Adding to the History, by Chance
Last February, 2016 my book, They Played for the Love of the Game, Untold Stories of Black Baseball in Minnesota was officially released, published by Minnesota Historical Society Press. Of course this was an exciting time for me.
Shortly after the release on February 22nd, I received an email from a gentleman named Kent Lungstrom. Kent found my contact information in a book review published by the Minneapolis Tribune. Kent shared that he had a photo of the 1908 Minneapolis Keystone Tigers and would like to talk with me about the photo! As you can imagine... I couldn't wait.
I met with Kent a short time later over coffee, west of Minneapolis. When he showed me the photo, I almost spit out my coffee that I was drinking (glad I didn’t). WOW! The photo was unbelievable.
After talking for awhile, he shared that he would like to sell or donate the photo to someone, and although I'm not a collector, I knew that two organizations may be interested - the Minnesota Historical Society and the Negro Leagues Baseball Museum in Kansas City, MO.
Over the next month we would talk several times and he decided he would like to investigate if the Minnesota Historical Society would be interested, as he wanted the photo to stay in our state of Minnesota.
Considering that the the Minnesota Historical Society Press is the publisher of my book, we are like family. I set up a meeting the last week of April with Jennifer Huebscher to see if there was an interest in purchasing the Keystone Tigers photo, and I could tell by her expression at first glance that she was impressed with the photo.
Along the way I had also included Todd Peterson, author of the book Early Black Baseball in Minnesota, which features the St. Paul Colored Gophers and the Minneapolis Keystone Tigers. The photo included the names of players around the matting of the photo, but Todd also shared the names and another piece of information that wouldn’t be included in looking at the photo by itself.
The photo was taken between mid-April 1908 (when Walter Ball joined the club) and early June 1908 (when he left it).
Back row: Fred "Pop" Roberts (2B) Dick "Noisy" Wallace (C/RF) Eugene "Cherry" Barton (LF) Charles Jessup (P) "Topeka" Jack Johnson (1B/2B) Bobby Marshall (RF/1B/P) George Hopkins(CF) Bill Binga (3B).
Middle Row: Walter Ball (P) Edward "Kidd Mitchell (Owner) Mamie Mitchell (Wife) Eddie Davis (Secretary) Andrew Campbell (C).
Front Row: Graham (P) Arthur Irwin (SS). I do not know the dog's name - Todd
Well, after conversations and some thoughts, the photo was officially added to the collections at the Minnesota Historical Society on February 9, 2017.

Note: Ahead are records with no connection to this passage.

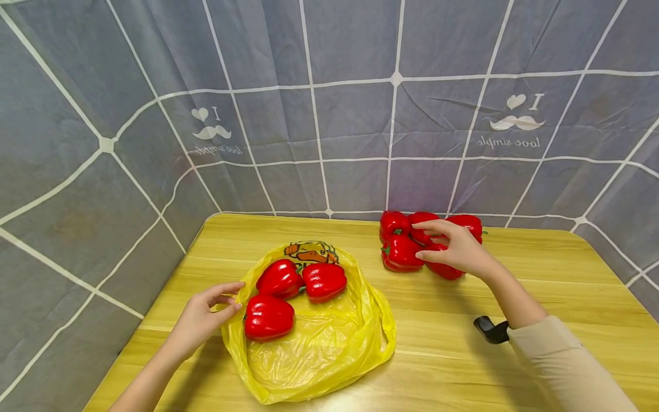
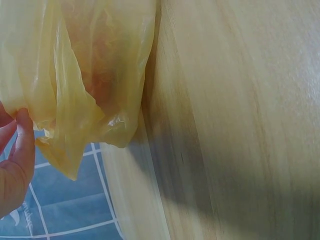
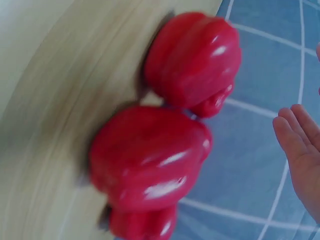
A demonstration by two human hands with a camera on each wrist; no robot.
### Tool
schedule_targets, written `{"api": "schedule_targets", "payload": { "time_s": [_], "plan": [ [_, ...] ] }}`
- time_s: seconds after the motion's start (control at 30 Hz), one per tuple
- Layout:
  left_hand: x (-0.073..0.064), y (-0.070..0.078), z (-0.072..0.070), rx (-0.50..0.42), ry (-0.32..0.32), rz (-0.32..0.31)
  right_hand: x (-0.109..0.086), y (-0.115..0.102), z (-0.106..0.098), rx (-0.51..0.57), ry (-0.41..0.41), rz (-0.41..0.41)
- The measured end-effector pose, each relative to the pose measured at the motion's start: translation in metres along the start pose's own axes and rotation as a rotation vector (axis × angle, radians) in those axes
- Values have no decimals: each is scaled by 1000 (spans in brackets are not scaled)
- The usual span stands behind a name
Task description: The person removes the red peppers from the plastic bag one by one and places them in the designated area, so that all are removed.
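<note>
My left hand (image 1: 206,315) pinches the left rim of a yellow plastic bag (image 1: 314,355), which lies mouth up. In the left wrist view, fingers (image 2: 22,145) hold the thin film of the bag (image 2: 115,75). Inside the bag are three red bell peppers (image 1: 269,317), towards its left and back. My right hand (image 1: 458,249) hovers over a cluster of several red bell peppers (image 1: 401,253), thumb and fingers apart. In the right wrist view, that hand (image 3: 307,155) stands apart from the bell peppers (image 3: 150,155), with nothing in its grasp.
A wooden table (image 1: 437,366) carries everything. A black curved object (image 1: 491,330) shows beside the right sleeve. Grey cloth (image 1: 355,126) with white lines hangs behind the table and along its sides.
</note>
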State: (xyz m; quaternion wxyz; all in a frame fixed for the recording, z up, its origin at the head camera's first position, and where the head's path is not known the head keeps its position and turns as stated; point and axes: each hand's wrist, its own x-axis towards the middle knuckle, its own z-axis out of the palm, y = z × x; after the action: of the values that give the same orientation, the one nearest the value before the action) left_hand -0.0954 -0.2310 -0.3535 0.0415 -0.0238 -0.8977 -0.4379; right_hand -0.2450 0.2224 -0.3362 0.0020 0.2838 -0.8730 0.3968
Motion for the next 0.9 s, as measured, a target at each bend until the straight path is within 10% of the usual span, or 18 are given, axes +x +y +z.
{"api": "schedule_targets", "payload": {
  "time_s": [0.9],
  "plan": [
    [1, -2, 1, -19, 6, 16, 37, -56, 59, 152, -186, -174]
  ]
}}
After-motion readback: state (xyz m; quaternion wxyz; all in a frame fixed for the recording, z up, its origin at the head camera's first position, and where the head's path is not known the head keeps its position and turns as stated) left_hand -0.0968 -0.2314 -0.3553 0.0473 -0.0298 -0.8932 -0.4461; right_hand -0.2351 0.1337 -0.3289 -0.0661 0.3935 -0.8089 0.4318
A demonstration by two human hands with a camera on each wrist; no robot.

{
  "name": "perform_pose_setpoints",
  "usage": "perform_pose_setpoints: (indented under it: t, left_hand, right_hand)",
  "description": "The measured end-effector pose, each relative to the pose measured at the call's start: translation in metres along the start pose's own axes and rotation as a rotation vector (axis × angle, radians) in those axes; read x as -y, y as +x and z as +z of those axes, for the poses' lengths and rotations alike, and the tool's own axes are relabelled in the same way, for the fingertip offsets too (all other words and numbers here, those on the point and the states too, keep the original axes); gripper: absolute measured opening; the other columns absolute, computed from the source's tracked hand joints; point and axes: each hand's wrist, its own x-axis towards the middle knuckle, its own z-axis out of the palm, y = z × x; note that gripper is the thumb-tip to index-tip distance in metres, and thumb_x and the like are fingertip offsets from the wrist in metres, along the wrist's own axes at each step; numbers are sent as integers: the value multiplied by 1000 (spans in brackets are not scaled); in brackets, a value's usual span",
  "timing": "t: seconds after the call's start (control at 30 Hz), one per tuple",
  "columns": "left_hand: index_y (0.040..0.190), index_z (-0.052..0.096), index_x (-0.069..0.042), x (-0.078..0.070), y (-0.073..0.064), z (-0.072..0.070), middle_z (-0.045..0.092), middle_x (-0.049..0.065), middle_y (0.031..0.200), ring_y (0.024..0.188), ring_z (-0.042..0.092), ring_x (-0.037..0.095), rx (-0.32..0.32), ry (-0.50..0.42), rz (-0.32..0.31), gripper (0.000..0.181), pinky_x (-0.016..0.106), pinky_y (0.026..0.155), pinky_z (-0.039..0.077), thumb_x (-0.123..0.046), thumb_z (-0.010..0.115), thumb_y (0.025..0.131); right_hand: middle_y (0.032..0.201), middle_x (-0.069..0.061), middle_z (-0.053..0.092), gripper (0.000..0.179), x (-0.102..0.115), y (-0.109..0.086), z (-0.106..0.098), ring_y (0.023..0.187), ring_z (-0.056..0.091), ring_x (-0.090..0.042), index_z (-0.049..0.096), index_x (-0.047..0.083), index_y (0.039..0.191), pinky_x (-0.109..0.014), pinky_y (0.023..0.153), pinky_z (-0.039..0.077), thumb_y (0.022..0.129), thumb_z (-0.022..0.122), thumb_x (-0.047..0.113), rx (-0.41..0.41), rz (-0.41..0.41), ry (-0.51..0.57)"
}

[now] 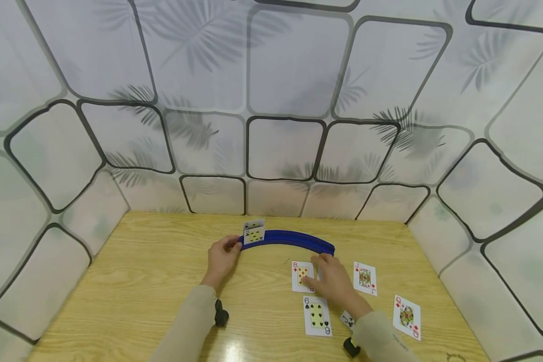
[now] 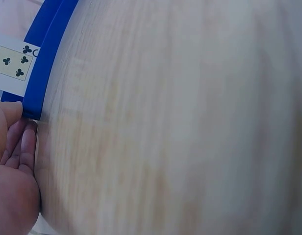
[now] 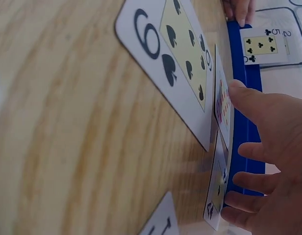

I was honored to be there with Kent and his father to meet with Jennifer and finalize the exchange. The photo captures an important piece of history, and I know that MHS will take great care of it. It will be available to people to view (online collections) or purchase a copy if they’d like.
More about the Tigers
The Tigers were an inspiration of Kidd Mitchell, owner of the Keystone Hotel at 1313 Washington Ave.
In 1908, like his rival in St. Paul Phil Reid, owner of the St. Paul Colored Gophers, Kidd wanted a team that would be “faster, better, and stronger then the Gophers.”
This lead to a great rivalry for several years, however, in 1908 the Gophers would beat the Tigers in two out of three games, and then would have a single win in 1909 with several other games cancelled.
But, as you can see by the win-loss records the team below, the Keystone Tigers were a very good professional baseball team of the early 20th century, playing all-comers and traveling to many, many locations to play the best teams.
The Tigers were in existence under Kidd Mitchell from 1908 – 1911; following is their win-loss record by year.
1908 88-19-2 (accounted for: 66-21-1) .755
1909 76 wins out of 90 games. (accounted for 46-28-1) .620
1910 (accounted for 18-11) .620
1911 (accounted for 31-28-3) .524
Resource: Early Black Baseball in Minnesota, The St. Paul Gophers, Minneapolis Keystones and Other Barnstorming Teams of the Deadball Era, Todd Peterson.